The service network, is shared with the other accounts. (Line 29) Using the method share on the this.serviceNetwork, we pass an array of accounts, and a share will be created.

The AuthPolicy that has been created needs to be applied to the servicenetwork ( line 35 )

(2) Create a stack for the consumers ( /lib/consumers.ts )


This stack will get reused for both Account A and Account B.

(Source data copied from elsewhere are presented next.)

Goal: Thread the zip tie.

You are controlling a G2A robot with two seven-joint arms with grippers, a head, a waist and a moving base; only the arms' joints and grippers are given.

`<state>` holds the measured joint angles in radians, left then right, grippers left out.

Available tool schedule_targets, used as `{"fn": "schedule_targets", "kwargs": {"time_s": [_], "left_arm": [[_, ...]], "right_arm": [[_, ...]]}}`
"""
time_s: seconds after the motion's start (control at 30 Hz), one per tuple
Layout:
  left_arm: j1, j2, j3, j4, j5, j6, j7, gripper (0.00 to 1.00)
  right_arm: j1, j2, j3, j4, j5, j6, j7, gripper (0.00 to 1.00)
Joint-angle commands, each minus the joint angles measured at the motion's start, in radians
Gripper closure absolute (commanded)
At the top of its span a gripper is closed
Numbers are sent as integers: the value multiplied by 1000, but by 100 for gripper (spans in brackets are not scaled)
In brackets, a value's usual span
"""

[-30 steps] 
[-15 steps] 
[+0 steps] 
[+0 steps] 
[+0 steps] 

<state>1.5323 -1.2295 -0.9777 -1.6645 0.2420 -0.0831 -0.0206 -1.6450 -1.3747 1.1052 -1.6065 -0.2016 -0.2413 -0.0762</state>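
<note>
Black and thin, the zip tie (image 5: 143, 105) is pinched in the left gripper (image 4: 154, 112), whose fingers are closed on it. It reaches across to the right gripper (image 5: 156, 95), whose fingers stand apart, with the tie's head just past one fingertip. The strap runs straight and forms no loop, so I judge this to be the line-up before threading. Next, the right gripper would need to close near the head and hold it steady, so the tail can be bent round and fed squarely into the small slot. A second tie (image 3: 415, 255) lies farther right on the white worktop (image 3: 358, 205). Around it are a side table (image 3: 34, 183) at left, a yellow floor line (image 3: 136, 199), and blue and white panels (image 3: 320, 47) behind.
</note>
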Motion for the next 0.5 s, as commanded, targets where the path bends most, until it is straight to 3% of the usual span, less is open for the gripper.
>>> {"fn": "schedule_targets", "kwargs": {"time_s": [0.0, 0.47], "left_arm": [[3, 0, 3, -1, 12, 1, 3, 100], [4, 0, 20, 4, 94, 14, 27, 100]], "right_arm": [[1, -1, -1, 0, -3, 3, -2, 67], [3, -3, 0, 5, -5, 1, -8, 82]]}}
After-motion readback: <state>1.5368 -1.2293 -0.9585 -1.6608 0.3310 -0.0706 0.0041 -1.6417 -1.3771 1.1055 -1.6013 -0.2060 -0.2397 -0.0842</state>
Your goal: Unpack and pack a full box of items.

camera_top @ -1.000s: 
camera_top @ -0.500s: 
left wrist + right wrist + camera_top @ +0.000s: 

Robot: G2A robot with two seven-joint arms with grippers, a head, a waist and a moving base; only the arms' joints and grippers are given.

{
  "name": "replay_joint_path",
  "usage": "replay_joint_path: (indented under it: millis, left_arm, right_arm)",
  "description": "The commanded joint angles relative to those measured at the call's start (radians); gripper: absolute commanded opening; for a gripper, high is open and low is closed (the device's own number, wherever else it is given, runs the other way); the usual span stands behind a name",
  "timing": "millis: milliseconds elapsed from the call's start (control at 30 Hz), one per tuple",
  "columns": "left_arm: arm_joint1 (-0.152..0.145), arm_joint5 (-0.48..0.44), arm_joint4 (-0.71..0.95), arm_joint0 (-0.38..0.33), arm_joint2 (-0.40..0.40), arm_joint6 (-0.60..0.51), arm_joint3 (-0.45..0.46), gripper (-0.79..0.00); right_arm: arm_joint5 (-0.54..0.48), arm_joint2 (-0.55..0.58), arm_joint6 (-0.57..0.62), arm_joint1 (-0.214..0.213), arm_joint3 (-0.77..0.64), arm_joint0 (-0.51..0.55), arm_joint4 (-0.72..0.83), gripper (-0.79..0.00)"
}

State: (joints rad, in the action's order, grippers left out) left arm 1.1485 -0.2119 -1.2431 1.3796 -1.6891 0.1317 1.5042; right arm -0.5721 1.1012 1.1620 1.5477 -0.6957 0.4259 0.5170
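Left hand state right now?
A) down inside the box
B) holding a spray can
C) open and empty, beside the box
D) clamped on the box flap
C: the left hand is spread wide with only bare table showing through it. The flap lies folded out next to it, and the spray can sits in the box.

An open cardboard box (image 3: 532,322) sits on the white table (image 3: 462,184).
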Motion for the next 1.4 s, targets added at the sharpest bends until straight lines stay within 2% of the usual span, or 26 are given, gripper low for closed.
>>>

A vpc is created (line27). For the purpose of demonstrating that overlapping vpc’s work with vpclattice, the vpc in account A and account will be identical. SSM endpoints are added to make it easy to connect to the EC2 instance we will create

On line 43, we import (to the stack) the service network that we shared to this account, which allows the vpc to be assocaited with the servicenetwork ( line 47)

lines 50 through 72, create an ec2 instance, place it on the vpc, and give the instance role, permission to access lattice service networks.

Most of this stack is not vpc-lattice related but scaffolding for the demonstration.

(3) Create a stack for the producers. ( /lib/producers )

We will create three producer stacks that are similar to each other, in the accounts X, Y, Z


The code at line 26, create a python lambda function. It will return a 200 OK, with a ‘hello world’ payload. This lambda does not need any additional permissions as it is just doing a simple hello world.

A lattice service is created at line 36. It takes a property, the shared service network. A listener is created at line 42. the listener construct takes the lattice service as a parameter. The service will be associated with the servicenetwork.

At line 48, we use the .addListenerRule() method. The .addListenerRule method will create a traffic routing rule, as well as adding iam statements to the service network policy. This will allow access to the target that is associated with this rule. This is an example of the power of a programmatic approach to deploying infrastructure. Two different resources are created with one method, as there is a significant overlaps in properties, and the complexity and opportunity of errors reduced.

(4) Now bring this all together in a cdk application.


At line 10, an instance of the service network stack is created. It takes as a property an array of environments. This is used to determine which accounts to share the service network to.

At line 23 and 29, instances of the consumer stacks are created. The name of the service network created in the service network is passed as a property, so, the service network can be imported to this stack. Note that this is a cross account reference, so these references must be concrete and not tokens, resolved at deployment.

At lines 35-54, instances of the producer stacks are created. An array of roles is passed into the stack, which is used to created the access policy for the service network. Note the roles passed into the accounts are different.